Chad Allen ne choisit pas le déni. Il assume. « Il y avait des gens dans ma vie qui ne savaient pas, mais beaucoup savaient déjà », explique-t-il. La réaction de ses proches est douloureuse : son père ne peut plus le regarder dans les yeux. Sa mère fond en larmes. La blessure est profonde.

Pourtant, quelque chose d’inattendu se produit. Des lettres arrivent par centaines, envoyées par des jeunes qui lui expriment leur gratitude d’être visible. Chad leur répond, à la main, une par une. « Ça m’a aidé de savoir que je n’étais pas seul dans cette épreuve », dira-t-il. Mais professionnellement, le coup est rude : les auditions se font rares, les portes se ferment.

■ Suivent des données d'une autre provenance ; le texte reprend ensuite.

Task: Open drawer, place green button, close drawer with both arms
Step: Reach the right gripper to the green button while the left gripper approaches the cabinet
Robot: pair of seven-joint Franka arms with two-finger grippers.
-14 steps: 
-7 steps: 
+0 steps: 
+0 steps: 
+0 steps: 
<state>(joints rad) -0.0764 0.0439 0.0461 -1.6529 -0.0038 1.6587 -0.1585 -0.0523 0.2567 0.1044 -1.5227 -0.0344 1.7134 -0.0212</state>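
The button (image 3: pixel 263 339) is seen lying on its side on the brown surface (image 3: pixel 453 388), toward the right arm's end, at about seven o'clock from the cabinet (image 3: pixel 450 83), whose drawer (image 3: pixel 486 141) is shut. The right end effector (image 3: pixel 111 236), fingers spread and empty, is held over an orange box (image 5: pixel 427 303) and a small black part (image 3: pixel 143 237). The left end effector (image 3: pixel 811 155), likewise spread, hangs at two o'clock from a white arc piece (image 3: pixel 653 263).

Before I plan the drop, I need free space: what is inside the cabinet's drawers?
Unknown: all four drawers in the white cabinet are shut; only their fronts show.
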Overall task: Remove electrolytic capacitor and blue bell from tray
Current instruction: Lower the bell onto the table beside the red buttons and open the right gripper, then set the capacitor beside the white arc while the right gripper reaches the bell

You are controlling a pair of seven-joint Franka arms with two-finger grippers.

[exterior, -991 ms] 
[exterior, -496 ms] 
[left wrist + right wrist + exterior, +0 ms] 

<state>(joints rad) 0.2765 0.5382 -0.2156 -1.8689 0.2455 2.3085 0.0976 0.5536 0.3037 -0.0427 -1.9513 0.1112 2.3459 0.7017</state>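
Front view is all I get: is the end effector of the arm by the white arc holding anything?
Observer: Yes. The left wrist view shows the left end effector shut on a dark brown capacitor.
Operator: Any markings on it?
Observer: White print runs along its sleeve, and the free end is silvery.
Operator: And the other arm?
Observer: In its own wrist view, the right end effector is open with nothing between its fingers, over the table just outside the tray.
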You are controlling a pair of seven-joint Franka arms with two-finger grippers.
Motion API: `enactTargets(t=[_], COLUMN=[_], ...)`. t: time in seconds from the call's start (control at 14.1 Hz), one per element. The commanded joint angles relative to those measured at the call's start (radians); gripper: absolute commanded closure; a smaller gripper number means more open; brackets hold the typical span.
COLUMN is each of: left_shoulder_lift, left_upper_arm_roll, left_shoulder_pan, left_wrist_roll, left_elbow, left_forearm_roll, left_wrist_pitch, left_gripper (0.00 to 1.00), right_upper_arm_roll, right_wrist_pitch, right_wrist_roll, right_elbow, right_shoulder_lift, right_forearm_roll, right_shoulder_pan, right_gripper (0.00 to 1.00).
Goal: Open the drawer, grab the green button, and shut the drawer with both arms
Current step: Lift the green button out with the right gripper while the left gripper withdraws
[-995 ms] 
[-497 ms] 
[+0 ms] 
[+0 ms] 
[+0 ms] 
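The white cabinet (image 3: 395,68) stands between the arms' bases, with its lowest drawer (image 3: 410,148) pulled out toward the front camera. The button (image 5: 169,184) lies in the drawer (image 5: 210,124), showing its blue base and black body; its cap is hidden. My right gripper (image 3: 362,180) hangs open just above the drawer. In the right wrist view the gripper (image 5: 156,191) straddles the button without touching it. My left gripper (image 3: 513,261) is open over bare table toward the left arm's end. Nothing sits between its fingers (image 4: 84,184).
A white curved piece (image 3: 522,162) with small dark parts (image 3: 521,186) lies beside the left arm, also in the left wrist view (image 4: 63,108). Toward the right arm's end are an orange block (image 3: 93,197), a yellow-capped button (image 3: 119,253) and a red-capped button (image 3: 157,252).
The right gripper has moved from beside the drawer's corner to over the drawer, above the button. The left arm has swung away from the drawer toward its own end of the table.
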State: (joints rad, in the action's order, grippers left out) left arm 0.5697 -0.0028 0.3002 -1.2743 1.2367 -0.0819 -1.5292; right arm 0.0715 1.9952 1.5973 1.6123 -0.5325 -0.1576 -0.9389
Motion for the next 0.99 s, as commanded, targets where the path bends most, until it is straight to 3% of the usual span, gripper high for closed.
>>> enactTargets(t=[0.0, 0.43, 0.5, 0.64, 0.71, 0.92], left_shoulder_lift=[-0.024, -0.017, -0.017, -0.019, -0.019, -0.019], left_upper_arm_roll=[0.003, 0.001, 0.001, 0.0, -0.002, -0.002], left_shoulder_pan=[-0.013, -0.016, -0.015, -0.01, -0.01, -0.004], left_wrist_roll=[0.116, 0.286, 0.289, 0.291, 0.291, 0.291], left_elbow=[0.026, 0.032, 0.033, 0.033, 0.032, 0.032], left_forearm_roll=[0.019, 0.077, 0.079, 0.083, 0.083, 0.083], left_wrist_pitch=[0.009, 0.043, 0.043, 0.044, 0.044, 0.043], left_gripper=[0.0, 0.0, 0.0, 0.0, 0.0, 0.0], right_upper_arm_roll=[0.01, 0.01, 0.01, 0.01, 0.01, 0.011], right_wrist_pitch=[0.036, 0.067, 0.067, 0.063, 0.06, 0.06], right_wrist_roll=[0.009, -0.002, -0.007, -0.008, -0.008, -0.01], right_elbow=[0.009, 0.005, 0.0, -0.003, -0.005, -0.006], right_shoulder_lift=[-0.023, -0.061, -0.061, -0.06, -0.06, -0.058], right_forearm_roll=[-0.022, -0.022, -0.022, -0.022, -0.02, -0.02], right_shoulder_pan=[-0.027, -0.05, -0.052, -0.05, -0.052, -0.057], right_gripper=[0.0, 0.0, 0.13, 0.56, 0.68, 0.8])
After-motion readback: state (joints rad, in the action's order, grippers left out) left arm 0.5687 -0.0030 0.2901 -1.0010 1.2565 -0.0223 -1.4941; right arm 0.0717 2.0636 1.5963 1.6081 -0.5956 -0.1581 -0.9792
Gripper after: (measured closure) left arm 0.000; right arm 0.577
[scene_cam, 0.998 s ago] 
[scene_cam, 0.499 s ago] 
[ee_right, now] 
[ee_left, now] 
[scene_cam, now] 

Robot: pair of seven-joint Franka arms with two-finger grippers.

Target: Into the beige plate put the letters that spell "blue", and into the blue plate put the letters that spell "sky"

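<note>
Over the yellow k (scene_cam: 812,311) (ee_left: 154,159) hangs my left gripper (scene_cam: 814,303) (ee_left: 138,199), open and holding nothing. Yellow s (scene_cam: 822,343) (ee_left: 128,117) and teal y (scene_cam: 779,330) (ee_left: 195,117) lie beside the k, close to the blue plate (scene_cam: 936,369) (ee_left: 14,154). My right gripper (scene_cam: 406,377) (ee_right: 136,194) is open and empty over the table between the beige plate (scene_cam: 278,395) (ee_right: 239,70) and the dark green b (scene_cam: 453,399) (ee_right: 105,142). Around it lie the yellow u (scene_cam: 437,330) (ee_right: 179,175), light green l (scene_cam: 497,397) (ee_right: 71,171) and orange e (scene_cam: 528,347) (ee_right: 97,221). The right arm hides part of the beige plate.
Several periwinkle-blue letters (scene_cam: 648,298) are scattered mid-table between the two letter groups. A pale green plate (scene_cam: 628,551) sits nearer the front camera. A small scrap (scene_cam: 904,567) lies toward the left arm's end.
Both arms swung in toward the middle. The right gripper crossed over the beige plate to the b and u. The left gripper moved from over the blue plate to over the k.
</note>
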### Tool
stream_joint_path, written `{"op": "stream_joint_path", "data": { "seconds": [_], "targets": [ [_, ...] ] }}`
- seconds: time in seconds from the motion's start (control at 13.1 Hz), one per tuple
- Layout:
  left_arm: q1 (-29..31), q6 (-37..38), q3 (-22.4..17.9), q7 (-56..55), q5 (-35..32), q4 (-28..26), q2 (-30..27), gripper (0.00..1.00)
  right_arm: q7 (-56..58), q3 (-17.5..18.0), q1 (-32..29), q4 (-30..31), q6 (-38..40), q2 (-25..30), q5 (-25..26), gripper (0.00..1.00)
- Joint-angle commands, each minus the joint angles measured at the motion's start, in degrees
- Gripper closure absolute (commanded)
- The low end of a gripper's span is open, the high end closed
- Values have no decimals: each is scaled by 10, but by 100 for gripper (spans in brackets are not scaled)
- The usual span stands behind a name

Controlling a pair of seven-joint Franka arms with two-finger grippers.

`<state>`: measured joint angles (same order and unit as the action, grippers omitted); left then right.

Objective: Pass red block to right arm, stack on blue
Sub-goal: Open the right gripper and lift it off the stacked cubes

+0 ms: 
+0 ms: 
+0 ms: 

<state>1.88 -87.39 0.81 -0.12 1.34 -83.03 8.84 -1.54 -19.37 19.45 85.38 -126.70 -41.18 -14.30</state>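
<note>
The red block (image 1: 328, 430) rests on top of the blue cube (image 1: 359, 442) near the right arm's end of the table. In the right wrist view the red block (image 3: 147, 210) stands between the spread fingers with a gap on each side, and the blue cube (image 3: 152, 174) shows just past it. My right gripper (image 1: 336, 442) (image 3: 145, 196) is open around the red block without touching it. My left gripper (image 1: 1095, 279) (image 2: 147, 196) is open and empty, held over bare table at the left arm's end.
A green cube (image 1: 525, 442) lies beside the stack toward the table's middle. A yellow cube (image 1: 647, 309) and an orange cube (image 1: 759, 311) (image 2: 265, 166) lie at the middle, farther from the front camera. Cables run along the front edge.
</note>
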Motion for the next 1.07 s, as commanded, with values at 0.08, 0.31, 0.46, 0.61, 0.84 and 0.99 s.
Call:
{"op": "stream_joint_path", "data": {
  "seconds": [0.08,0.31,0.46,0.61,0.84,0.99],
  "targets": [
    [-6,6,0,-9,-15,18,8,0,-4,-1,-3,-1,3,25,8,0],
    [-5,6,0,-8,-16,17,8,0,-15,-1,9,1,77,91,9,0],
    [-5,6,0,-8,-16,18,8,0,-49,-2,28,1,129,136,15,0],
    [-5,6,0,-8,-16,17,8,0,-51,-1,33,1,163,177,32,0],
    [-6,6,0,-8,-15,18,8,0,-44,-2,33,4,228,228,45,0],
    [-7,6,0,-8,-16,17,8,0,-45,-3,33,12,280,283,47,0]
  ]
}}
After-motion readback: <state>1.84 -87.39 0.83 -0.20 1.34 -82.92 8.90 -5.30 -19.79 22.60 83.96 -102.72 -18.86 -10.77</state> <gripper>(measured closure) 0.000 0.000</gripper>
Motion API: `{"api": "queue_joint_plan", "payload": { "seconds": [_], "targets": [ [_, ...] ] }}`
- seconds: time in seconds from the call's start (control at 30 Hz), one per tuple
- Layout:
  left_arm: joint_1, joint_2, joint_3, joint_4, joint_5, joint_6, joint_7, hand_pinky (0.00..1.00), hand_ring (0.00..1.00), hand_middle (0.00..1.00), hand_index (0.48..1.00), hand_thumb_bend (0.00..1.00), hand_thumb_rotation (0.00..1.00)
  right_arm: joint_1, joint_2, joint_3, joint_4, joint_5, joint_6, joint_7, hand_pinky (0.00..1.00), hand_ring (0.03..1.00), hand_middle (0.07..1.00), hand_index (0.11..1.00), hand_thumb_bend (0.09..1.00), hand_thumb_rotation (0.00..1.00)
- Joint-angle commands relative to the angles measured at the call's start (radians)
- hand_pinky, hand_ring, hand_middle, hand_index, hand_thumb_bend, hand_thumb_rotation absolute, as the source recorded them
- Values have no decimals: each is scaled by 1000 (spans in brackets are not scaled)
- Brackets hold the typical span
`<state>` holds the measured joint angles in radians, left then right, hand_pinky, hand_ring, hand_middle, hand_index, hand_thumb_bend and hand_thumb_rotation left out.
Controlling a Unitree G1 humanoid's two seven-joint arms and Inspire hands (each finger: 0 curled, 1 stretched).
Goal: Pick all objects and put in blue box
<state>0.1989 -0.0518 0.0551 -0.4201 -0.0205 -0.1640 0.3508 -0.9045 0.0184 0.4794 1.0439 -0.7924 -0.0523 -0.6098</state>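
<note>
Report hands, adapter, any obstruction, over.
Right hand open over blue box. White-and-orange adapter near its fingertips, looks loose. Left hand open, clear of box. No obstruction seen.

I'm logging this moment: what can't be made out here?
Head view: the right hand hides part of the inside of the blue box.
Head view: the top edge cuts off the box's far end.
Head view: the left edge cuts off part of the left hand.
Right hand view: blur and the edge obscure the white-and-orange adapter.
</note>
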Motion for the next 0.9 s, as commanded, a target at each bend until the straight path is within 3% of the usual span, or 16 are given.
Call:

La renaissance d’un homme libre

Les années suivantes sont marquées par une bataille personnelle contre l’alcool et l’isolement. Seul dans son appartement de Malibu, il touche le fond. C’est une amie proche qui, en prenant ses distances, lui ouvre les yeux. Il entre en thérapie, se reconstruit lentement, et découvre une nouvelle vocation : aider les autres.

En 2015, il quitte définitivement Hollywood — non par amertume, mais par choix pleinement assumé. Il reprend ses études et obtient un doctorat en psychologie clinique. Il ouvre son propre cabinet, *Confluence Psychotherapy*, un nom qui évoque deux rivières qui se rejoignent pour former quelque chose de plus fort.

Aujourd’hui, Chad Allen passe ses journées à accompagner ses patients, promène son chien dans la nature et vit loin du bruit des tapis rouges. L’adolescent sur toutes les couvertures est devenu un homme qui a choisi le sens plutôt que la gloire.

La vraie réussite, parfois, ressemble à une vie tranquille et bien remplie.